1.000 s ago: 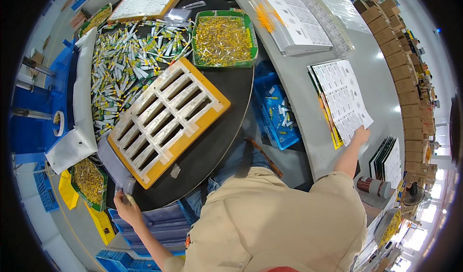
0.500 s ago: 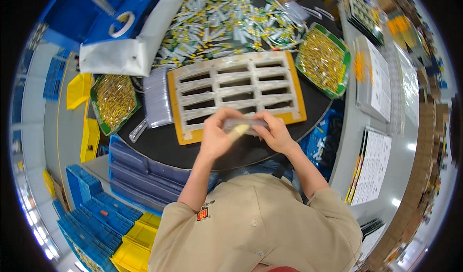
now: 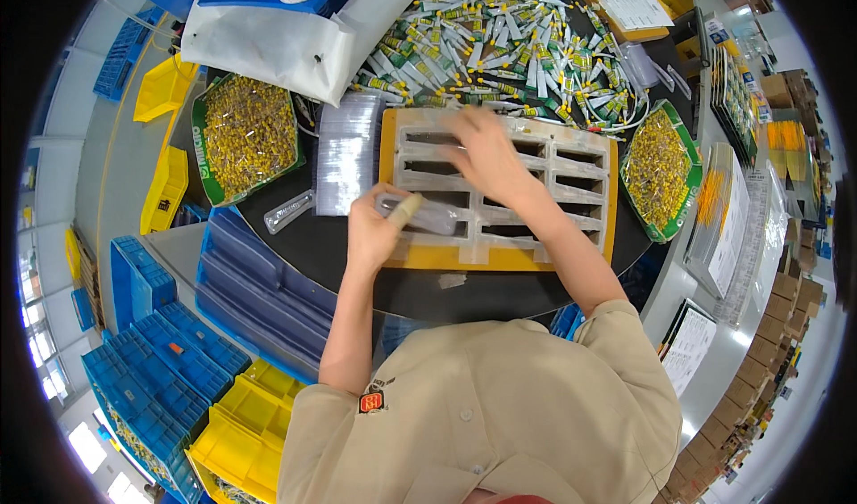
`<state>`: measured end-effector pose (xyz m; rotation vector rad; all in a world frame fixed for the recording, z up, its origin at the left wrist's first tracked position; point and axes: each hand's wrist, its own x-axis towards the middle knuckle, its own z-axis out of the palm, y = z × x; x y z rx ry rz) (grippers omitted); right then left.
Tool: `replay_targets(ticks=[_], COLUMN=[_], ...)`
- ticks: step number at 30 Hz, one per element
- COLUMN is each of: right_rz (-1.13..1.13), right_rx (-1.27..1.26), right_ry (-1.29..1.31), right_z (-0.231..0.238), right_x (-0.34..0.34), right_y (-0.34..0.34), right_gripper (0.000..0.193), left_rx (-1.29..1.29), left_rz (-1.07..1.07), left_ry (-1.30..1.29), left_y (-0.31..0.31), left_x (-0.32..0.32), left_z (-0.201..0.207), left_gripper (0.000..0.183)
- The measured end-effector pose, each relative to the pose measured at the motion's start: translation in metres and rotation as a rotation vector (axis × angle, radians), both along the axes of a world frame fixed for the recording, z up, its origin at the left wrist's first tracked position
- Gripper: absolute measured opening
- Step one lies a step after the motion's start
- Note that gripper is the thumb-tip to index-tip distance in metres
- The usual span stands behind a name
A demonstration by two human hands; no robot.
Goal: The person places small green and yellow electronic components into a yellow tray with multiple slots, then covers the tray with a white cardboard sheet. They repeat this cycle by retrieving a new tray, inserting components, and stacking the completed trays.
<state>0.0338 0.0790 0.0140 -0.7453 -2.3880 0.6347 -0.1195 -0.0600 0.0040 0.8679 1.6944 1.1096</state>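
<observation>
My left hand (image 3: 373, 229) is closed on a clear plastic blister shell (image 3: 434, 217) at the near left of a slotted tray. Pale yellow finger cots cover at least one of its fingertips. The tray (image 3: 500, 256) has a yellow base and a whitish frame with rows of dark slots. Over its far middle slots reaches my right hand (image 3: 486, 158), slightly smeared by motion. Its fingers are stretched and apart, and I see nothing between them. A stack of clear blister shells (image 3: 348, 160) stands against the tray's left side.
Beyond the tray lies a heap of small tubes (image 3: 500, 44). Green-edged boxes of tiny yellow parts flank it, one left (image 3: 245, 138) and one right (image 3: 659, 174). A lone clear shell (image 3: 289, 212) lies at the left. Blue crates (image 3: 178, 370) and yellow bins (image 3: 250, 433) stand lower left.
Both hands were together at the blister shell in front of the tray. My right hand has let go and moved out over the far slots; my left keeps the shell. The view has shifted.
</observation>
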Motion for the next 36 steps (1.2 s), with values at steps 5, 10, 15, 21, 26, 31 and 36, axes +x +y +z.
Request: replay_targets(ticks=[5, 10, 15, 21, 26, 31, 36], right_rz=[0.084, 0.123, -0.102, -0.023, 0.179, 0.008, 0.286], right_rx=[0.002, -0.499, 0.128, -0.136, -0.253, 0.032, -0.443], right_ry=[-0.108, -0.075, -0.217, 0.103, 0.013, -0.035, 0.088], right_z=[-0.001, 0.004, -0.013, -0.015, -0.004, -0.015, -0.004], right_x=[0.007, 0.014, 0.019, 0.029, 0.037, 0.033, 0.057], right_y=[-0.026, -0.045, -0.062, -0.078, -0.091, -0.095, -0.077], right_gripper=[0.018, 0.021, 0.013, 0.011, 0.007, 0.018, 0.017], left_rx=[0.029, -0.113, -0.065, -0.046, -0.002, -0.094, -0.029], left_rz=[-0.09, 0.072, -0.137, -0.062, 0.039, -0.247, -0.057], left_ry=[-0.178, -0.17, -0.172, -0.05, -0.072, -0.137, 0.075], left_y=[-0.012, -0.03, -0.046, -0.055, -0.062, -0.074, -0.039], left_x=[-0.002, 0.003, 0.01, 0.019, 0.017, 0.029, 0.038], left_z=[-0.002, -0.001, 0.0, -0.004, -0.006, 0.016, 0.024], left_gripper=[0.025, 0.022, 0.017, 0.014, 0.02, 0.019, 0.021])
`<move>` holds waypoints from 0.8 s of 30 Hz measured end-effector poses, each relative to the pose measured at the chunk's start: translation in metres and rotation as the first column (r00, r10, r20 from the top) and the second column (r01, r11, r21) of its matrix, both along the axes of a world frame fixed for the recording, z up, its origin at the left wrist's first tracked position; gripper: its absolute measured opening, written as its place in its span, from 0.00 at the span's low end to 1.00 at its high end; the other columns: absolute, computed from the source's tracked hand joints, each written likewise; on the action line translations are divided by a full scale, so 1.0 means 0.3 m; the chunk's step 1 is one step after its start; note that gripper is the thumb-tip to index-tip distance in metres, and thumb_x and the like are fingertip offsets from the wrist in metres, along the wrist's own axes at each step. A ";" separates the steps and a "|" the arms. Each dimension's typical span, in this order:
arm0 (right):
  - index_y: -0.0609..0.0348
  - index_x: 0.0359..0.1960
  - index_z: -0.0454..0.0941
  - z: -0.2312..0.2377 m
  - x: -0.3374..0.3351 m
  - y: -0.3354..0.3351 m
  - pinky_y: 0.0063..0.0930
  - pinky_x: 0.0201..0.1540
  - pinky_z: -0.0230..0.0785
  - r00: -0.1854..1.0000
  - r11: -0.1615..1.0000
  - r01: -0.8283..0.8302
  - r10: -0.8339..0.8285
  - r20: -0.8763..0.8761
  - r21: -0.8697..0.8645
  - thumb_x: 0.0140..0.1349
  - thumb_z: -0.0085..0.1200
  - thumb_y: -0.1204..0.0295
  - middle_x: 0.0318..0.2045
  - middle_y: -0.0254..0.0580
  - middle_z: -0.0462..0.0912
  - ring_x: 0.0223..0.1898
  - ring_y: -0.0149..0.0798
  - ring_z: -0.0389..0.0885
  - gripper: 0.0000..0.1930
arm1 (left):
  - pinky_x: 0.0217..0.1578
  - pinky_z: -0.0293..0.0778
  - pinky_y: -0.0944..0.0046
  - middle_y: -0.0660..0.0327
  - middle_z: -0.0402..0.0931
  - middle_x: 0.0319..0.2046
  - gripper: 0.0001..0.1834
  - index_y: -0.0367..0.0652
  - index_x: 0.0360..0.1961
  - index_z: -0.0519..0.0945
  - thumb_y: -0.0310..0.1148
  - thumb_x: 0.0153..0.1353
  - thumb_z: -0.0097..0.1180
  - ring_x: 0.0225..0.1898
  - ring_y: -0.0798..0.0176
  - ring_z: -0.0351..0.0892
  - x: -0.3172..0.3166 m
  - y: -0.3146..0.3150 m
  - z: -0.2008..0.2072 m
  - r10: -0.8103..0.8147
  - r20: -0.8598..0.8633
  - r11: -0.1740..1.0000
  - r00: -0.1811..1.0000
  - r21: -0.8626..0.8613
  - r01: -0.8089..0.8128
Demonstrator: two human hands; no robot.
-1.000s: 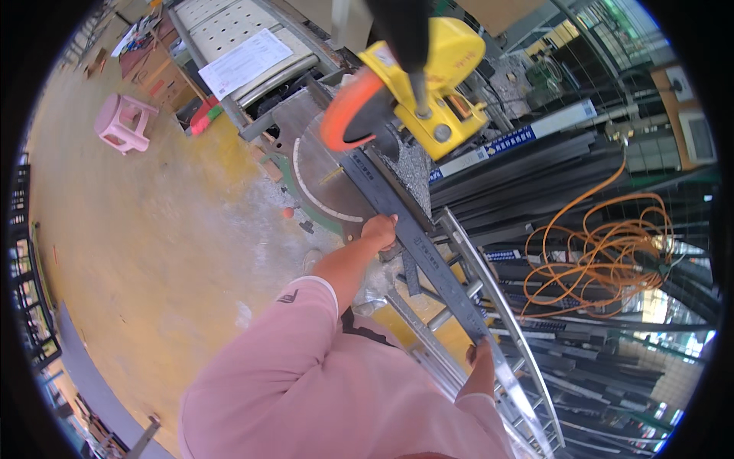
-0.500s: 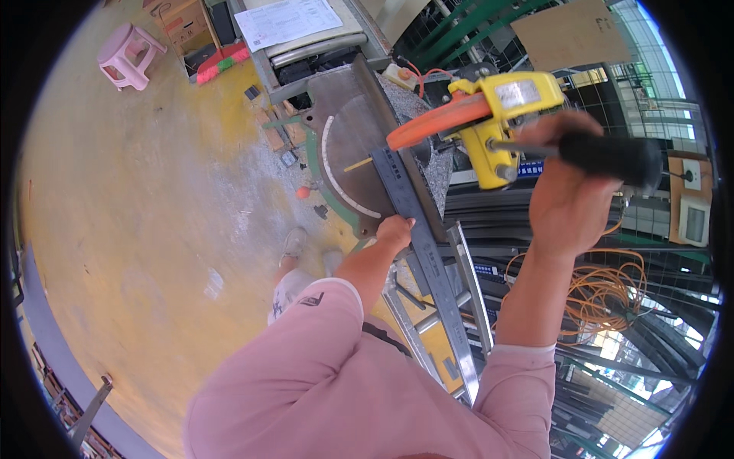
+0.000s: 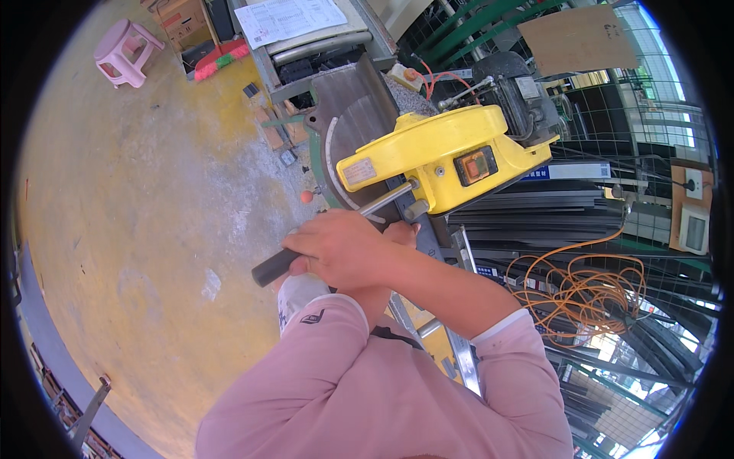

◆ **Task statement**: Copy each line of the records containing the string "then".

◆ **Exercise response**:
`<state>`: measured end-effector pose (xyz m; rotation vector rad; all in a world frame fixed for the recording, z up, its origin at the left wrist's first tracked position; point and axes: each hand's wrist, its own x-axis towards the middle knuckle, its own z-axis out of the palm, y = z × x; x y z rx ry rz) (grippers omitted); right then left.
Goal: The person places small green and yellow electronic components into a yellow tray with multiple slots, then covers the tray with a white cardboard sheet. They repeat this cycle by retrieving a new tray, inserting components, and stacking the completed trays.

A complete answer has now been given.